→ **Task brief**: Repeat each line of the material below exactly as it appears, minus any pictures.

*** Information provided ***

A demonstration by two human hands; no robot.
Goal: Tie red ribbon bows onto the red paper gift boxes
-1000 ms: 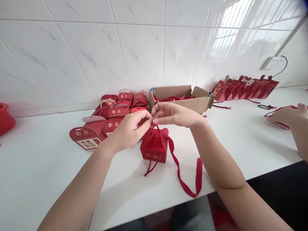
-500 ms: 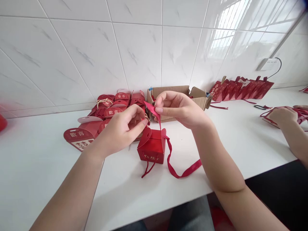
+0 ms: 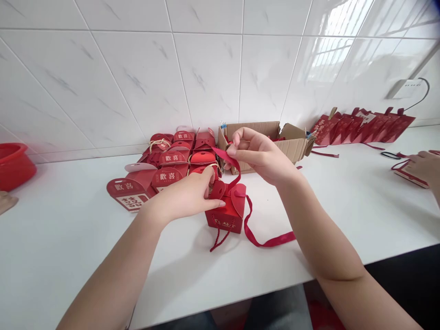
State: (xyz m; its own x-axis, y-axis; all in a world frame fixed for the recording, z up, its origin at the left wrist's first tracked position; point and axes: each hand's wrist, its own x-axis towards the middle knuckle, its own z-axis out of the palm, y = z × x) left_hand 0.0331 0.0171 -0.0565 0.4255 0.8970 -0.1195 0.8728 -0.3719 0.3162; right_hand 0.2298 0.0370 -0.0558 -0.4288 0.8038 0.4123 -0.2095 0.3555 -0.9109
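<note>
A small red gift box (image 3: 225,222) stands upright on the white table, with rounded side flaps and a twisted cord hanging from its front. My left hand (image 3: 189,195) is at the box's left flap, thumb and fingers apart; whether they press on the flap is hard to tell. Above the box, my right hand (image 3: 259,156) pinches the end of a red ribbon (image 3: 237,172) between thumb and fingers. The ribbon runs down to the box top, and its other length trails from the right flap over the table to the right.
Several red gift boxes (image 3: 168,158) are grouped behind on the left. A cardboard box (image 3: 247,130) stands against the tiled wall. Red bags (image 3: 364,128) line the wall at right. A co-worker's hand (image 3: 424,165) is far right, another hand (image 3: 7,201) far left by a red tub (image 3: 17,165).
My left hand has opened from its pinch and lowered to the box's left flap. The ribbon end stays in my right hand. The view has shifted left, bringing the red tub in.
</note>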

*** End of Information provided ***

→ **Task response**:
A demonstration by two human hands; no robot.
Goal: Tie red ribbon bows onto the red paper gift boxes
-1000 ms: 
-500 ms: 
+0 ms: 
State: (xyz m; its own x-axis, y-axis; all in a world frame fixed for the recording, z up, its origin at the left wrist's first tracked position; point and axes: each hand's wrist, its own x-axis towards the middle knuckle, its own z-axis out of the palm, y = z × x) left_hand 0.0331 0.0171 -0.0565 0.4255 0.8970 -0.1195 0.8728 -0.3719 0.3162; right_hand 0.2298 0.0370 -0.0558 -0.4288 0.8038 0.4123 -0.2095 0.3555 -0.9109
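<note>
A small red gift box (image 3: 225,222) stands upright on the white table, with rounded side flaps and a twisted cord hanging from its front. My left hand (image 3: 189,195) is at the box's left flap, thumb and fingers apart; whether they press on the flap is hard to tell. Above the box, my right hand (image 3: 259,156) pinches the end of a red ribbon (image 3: 237,172) between thumb and fingers. The ribbon runs down to the box top, and its other length trails from the right flap over the table to the right.
Several red gift boxes (image 3: 168,158) are grouped behind on the left. A cardboard box (image 3: 247,130) stands against the tiled wall. Red bags (image 3: 364,128) line the wall at right. A co-worker's hand (image 3: 424,165) is far right, another hand (image 3: 7,201) far left by a red tub (image 3: 17,165).
My left hand has opened from its pinch and lowered to the box's left flap. The ribbon end stays in my right hand. The view has shifted left, bringing the red tub in.
</note>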

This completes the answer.